Images in the data are to be skipped, while every line is restated exactly as written.

Supplied information below:

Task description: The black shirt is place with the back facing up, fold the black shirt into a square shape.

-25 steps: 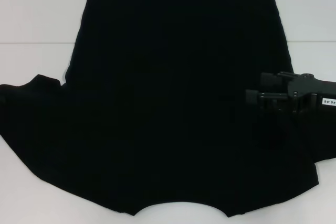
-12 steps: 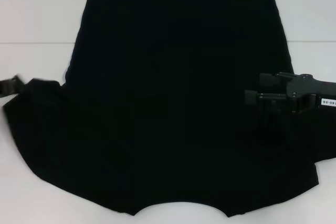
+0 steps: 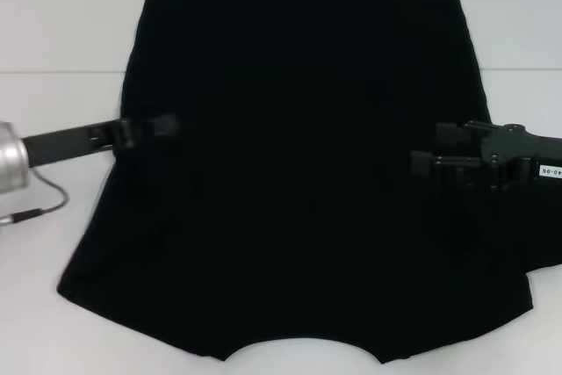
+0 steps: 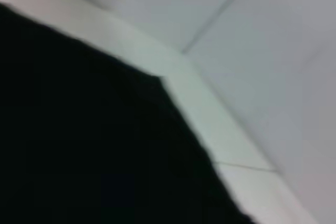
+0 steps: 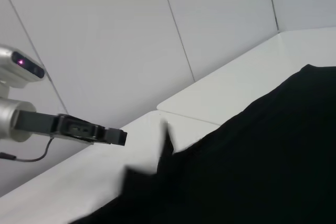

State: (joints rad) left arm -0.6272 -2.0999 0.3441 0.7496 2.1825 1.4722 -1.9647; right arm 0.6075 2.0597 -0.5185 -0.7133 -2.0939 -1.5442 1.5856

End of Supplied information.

> Solution below
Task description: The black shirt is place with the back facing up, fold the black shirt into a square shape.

-25 steps: 
-12 steps: 
+0 steps: 
+0 steps: 
+0 steps: 

State: (joints rad) left arm -0.6272 -2.0999 0.3441 0.7496 2.1825 1.4722 -1.9647; right arm 0.6075 2.0597 -0.5185 -0.7133 -2.0939 -1.5442 1.5856

For this exercise, nothing more remains to be done.